“Includes No Dirt” is a threat modeling approach by William Dogherty and Patrick Curry of Omada Health, and I’ve been meaning to write about it since it came out. I like that it starts from context — the why this matters: Their goal is to have a single approach to security, privacy, and compliance. Reducing re-work is tremendously important to integrating into a development process and “shifting left.” The paper is available for download without registration, and is self-contained.
First, let me say that I think this is really nice work. Clean, if you will, and clearly grounded in having reviewed prior work without feeling a need to include it all. The white paper contains 4 main parts:
- The NO DIRT model for learning what can go wrong
- Putting NO DIRT into action
- Sample assessment questionnaires and brainstorming worksheets
The section “putting NO DIRT into action” is particularly interesting as a list of “when”, “who” and “how,” to show how the same technical work can serve five different organizational goals. I also like that one of the “whens” is vendor risk management. No one involved likes the practice of sending long spreadsheets full of questions like “do you have a clean desk policy” back and forth. (Which is why there’s 3 million job openings: people prefer to take a job as a TSA screener.) More seriously, an approach that focuses on exchanging threat models is a welcome and important development, and that approach can be seen as a new and useful building block.
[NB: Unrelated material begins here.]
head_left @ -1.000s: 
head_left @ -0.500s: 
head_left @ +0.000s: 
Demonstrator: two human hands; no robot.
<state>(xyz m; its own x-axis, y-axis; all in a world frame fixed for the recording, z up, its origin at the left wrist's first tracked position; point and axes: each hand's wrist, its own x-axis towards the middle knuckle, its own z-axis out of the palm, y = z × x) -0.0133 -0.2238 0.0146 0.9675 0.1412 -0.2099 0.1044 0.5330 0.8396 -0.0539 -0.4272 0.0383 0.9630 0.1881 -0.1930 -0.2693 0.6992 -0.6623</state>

The scoring system is interesting, and I am somewhat surprised to see the direct translation from a score to a high/medium/low, but I suspect that that relates to the oversight mechanisms in place.
I like that the questionnaire and brainstorming worksheets are clearly separate from the core model, both by the word sample, and by their inclusion as appendices. It took me a bit to understand that appendix A is samples (showing the work) and B is samples (for use).
My understanding is that the authors would be happy to see it adopted and adapted, and my very small critique is that I’d like to see explicit permission to build on the questionnaire, under a creative commons or similar license.